Simon Goodley 

FCA pursues Gavin Woodhouse’s ex-business partner in high court

Judge to assess Robin Forster’s alleged links to ‘Ponzi-style’ care home investment schemes
  
  

The Royal Courts of Justice, where the high court is located, in London.
Forster and Woodhouse had been in business together, but say they fell out in 2016 and separated their interests. Photograph: Ben Stansall/AFP/Getty Images

The former business partner of the disgraced entrepreneur Gavin Woodhouse is being pursued by the Financial Conduct Authority in the high court over alleged links to care home investments in which investors appear to “have lost at least £30m”.

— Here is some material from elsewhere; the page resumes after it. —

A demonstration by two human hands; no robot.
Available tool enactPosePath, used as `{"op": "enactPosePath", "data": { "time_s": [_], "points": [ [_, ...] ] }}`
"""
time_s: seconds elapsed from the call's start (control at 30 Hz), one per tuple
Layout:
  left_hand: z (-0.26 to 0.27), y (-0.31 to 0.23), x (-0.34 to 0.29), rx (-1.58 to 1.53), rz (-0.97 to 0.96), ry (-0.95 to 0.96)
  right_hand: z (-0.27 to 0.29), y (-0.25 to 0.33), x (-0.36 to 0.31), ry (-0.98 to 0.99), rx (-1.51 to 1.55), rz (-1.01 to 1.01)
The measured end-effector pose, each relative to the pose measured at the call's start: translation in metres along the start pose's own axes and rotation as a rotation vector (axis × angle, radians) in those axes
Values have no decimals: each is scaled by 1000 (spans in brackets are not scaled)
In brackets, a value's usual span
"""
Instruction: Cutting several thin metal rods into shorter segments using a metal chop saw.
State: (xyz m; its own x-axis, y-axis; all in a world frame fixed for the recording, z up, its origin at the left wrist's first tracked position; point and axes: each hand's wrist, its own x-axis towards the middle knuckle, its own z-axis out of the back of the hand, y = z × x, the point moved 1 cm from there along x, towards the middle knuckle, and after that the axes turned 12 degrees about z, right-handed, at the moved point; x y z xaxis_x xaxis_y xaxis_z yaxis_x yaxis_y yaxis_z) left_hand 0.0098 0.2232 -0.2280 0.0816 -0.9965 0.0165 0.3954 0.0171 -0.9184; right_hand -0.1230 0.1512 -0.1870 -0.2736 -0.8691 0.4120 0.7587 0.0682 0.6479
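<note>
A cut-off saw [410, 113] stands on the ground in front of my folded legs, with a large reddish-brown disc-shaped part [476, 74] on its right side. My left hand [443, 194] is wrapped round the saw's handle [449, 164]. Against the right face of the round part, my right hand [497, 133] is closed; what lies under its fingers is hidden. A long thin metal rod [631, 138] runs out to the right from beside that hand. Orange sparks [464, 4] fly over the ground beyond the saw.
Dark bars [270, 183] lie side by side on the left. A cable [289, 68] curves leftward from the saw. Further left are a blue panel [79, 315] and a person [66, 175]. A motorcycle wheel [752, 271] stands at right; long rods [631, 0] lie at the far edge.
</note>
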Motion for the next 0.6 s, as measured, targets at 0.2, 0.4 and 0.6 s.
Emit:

Robin Forster, who ran Qualia Care Developments (QCD) and Qualia Care Properties (QCP) before the companies entered administration this year, is accused of running “unauthorised” collective investment schemes, which the regulator says resembled “Ponzi schemes”.

The FCA said: “A number of misleading statements and/or impressions were given to [Qualia] investors about the financial sustainability of the schemes. These included an unrealistic level of return of between 8% and 10% a year.

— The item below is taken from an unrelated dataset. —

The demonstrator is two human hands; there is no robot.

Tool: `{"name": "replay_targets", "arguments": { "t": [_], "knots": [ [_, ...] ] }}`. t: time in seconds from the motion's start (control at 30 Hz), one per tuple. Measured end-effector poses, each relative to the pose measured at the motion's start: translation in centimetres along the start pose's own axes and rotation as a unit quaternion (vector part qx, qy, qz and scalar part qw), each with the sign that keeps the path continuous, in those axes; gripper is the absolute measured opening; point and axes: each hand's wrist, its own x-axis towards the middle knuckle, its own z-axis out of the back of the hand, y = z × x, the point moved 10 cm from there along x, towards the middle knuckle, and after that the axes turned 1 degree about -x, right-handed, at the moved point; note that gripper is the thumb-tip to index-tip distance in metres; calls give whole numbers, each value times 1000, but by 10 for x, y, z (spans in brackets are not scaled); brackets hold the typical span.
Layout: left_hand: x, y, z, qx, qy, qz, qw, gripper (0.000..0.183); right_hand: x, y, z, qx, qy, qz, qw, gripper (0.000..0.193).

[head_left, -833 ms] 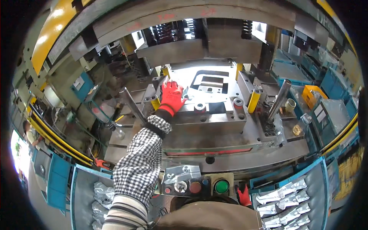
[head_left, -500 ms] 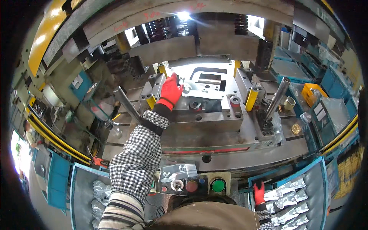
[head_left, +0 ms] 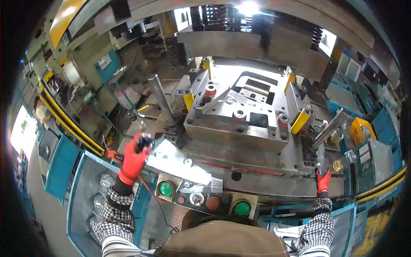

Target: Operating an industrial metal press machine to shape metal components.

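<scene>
My left hand [head_left: 133, 159], in a red glove with dark fingertips, is closed on the end of a flat silvery stamped metal part [head_left: 175, 162]. The part is blurred and hangs over the front edge of the press bed, above the control box. My right hand [head_left: 323, 182], also gloved in red, is beside the bed's front right edge, fingers apart and nothing seen in them. Behind lies the lower die [head_left: 239, 132], with a shiny angular shape [head_left: 227, 100] on top; I cannot tell whether it is a loose part or die surface.
A control box holds green buttons [head_left: 242, 208] and a red button [head_left: 212, 203]; a small metal piece [head_left: 195, 186] lies on it. A blue-edged bin [head_left: 77, 201] with metal parts stands at left. Steel guide posts [head_left: 162, 100] and yellow blocks [head_left: 301, 121] surround the die.
My left hand has come from the die toward me and to the left, bringing the metal part. My right hand has risen from the right-hand bin to the bed's edge. The view has turned.
</scene>
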Motion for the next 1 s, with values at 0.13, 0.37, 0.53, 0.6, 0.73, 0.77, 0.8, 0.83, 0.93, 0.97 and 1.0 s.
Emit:
{"name": "replay_targets", "arguments": {
  "t": [0.13,0.37,0.53,0.6,0.73,0.77,0.8,0.83,0.93,0.97,1.0],
  "knots": [
    [-87,74,-9,-101,-29,97,990,40,54,-26,-36,75,131,-20,988,79],
    [-139,112,-119,-116,-53,148,981,51,59,-51,-81,38,109,-38,993,58],
    [-143,114,-139,90,-32,75,993,53,69,-54,-95,122,127,-7,984,41],
    [-142,124,-145,145,-14,42,988,55,72,-72,-80,150,118,2,982,35],
    [-156,137,-128,297,-9,33,954,66,76,-65,-60,69,95,63,991,33],
    [-165,141,-116,337,-23,38,940,67,73,-52,-73,65,120,59,989,36],
    [-173,147,-105,373,-37,44,926,69,74,-39,-80,57,139,47,987,39],
    [-170,149,-106,381,-36,43,923,70,63,-45,-79,52,155,22,986,43],
    [-182,160,-93,355,-47,77,930,76,43,-29,-86,41,216,-45,974,53],
    [-189,167,-87,327,-53,98,938,78,39,-20,-89,41,234,-57,970,57],
    [-189,175,-92,295,-56,107,948,81,49,-23,-75,2,229,-43,972,61]
  ]
}}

“Payments of this kind were only ever likely to be possible by taking money from later investors to pay the earlier investors – unsustainable characteristics which are present in Ponzi schemes.”

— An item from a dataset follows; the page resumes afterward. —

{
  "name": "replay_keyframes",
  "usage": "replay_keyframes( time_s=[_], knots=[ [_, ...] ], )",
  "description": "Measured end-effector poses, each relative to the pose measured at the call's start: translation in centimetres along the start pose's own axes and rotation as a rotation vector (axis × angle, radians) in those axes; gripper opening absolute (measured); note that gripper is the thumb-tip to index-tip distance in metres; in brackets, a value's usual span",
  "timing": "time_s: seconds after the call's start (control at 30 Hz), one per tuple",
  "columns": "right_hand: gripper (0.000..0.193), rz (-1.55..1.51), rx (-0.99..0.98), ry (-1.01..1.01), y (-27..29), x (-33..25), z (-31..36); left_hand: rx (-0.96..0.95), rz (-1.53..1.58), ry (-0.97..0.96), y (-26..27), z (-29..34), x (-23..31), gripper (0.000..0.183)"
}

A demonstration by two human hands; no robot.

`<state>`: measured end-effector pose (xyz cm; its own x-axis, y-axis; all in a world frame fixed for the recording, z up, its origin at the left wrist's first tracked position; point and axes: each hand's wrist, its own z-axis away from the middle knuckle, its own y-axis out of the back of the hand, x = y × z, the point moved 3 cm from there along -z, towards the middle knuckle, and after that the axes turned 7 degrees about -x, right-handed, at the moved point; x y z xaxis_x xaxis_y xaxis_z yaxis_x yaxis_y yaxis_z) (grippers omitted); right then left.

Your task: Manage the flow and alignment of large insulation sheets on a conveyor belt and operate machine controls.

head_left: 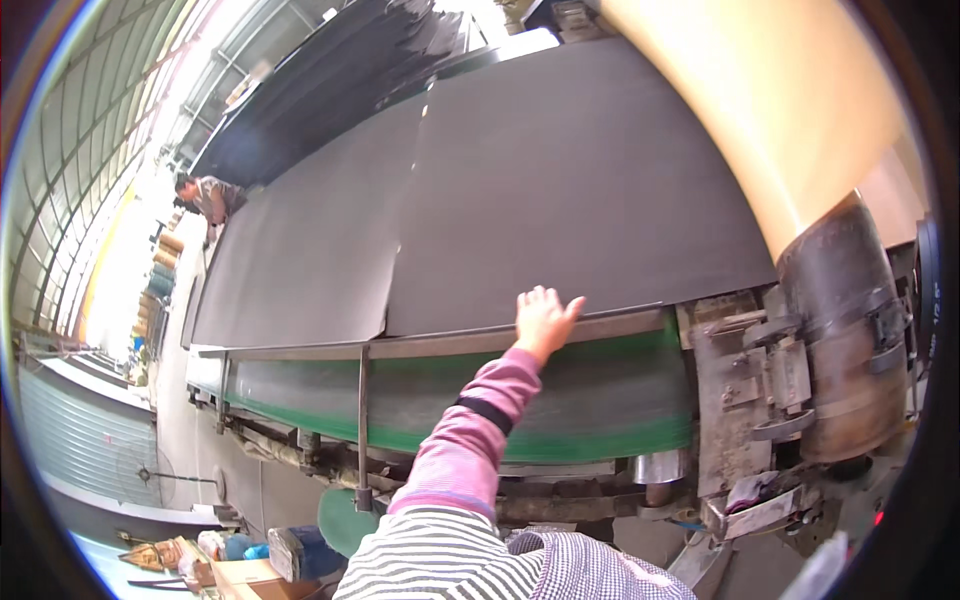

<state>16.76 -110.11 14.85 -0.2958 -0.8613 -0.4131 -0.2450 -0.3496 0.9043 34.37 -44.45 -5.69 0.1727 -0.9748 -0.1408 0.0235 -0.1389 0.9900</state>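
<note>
My left hand (545, 322) reaches out from a pink sleeve with a dark band round it. It lies at the near edge of a wide dark grey sheet (570, 190), palm down, thumb out to the right and fingers apart, gripping nothing that I can see. Left of it lies a second dark sheet (310, 225), divided from the first by a seam with a slightly raised near corner. Both sheets rest flat on a long machine bed. Below their front edge runs a green-edged belt (460, 400). My right hand is out of the picture.
A large tan roll (770, 110) rises at right above a worn metal cylinder (845, 330) with brackets. An upright metal post (363, 430) stands before the belt. Another person (213, 197) bends at the sheet's far left end. A cardboard box (260, 580) and a fan (150, 475) are lower left.
</note>
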Motion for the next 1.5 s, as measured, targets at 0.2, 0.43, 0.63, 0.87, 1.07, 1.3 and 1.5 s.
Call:
replay_keyframes(
  time_s=[0.2, 0.43, 0.63, 0.87, 1.07, 1.3, 1.5],
  knots=[
    [0.038, -0.614, -0.488, 0.386, -14.5, -24.4, 8.2, 0.280, 0.613, -0.135, 5.6, 3.7, -0.6, 0.049],
    [0.039, -0.623, -0.606, 0.849, -26.7, -49.8, 13.2, -0.056, 0.297, 0.540, 1.3, 15.4, -37.4, 0.079],
    [0.048, 0.108, -0.817, 0.546, -38.1, -57.7, 11.7, -0.239, 0.318, 0.592, -3.7, 16.5, -43.2, 0.086],
    [0.046, 0.186, -0.738, 0.489, -38.2, -52.9, 4.8, 0.113, 0.032, 0.606, -6.0, 21.1, -58.8, 0.052],
    [0.047, 0.097, -0.664, 0.517, -37.1, -47.6, -1.4, -0.074, 0.445, 0.492, -8.3, 24.5, -59.1, 0.021],
    [0.048, 0.543, -0.474, 0.211, -33.0, -47.9, -4.8, -0.195, 0.481, 0.246, -3.1, 21.1, -46.9, 0.048],
    [0.033, -0.062, -0.181, 0.696, -26.9, -41.4, 9.7, -0.407, 0.335, 0.086, -0.7, 16.0, -38.3, 0.047]
  ],
)
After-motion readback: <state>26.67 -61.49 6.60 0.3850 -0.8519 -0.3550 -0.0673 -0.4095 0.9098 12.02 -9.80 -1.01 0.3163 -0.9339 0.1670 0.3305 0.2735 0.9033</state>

Last year an undercover investigation by the Guardian and ITV News posed similar questions about the interests of Forster’s former business partner Woodhouse, who raised more than £80m from private investors to build care homes and buy hotels, but whose firms were found to have a multimillion-pound “black hole”.

In court hearings about a number of Woodhouse’s businesses being forced into administration last year, the judge, Sally Barber, described his empire as “a thoroughly dishonest business model” and the Serious Fraud Office is understood to be examining the case.

Woodhouse and Forster had originally been in business together, but they say they fell out in early 2016 and then separated their interests.

Even so, about £16m from Woodhouse’s and Forster’s companies appeared to have been sent to a company called MBI Consulting (UK), which was 60% owned by Woodhouse and 30% by Forster when it went into administration in August 2018.

The administrator’s report into MBI Consulting showed the firm’s bank account contained only £988 when it collapsed and it remains unclear what happened to the cash.

On Qualia, the FCA added: “Shortly before placing QCD and QCP into administration, Mr Forster moved £1.8m … into a newly established bank account … leaving QCD and QCP without any funds.”

The regulator said it did not have a date for a hearing but was seeking a declaration that the Qualia conduct amounted to “unauthorised activity”, plus “a restitution order” to return funds to affected people.

Forster denies the FCA’s allegations and says he is working with the regulator. His lawyers said: “Mr Forster’s primary concern is that there is no interruption to the care provision, particularly at this very difficult time.”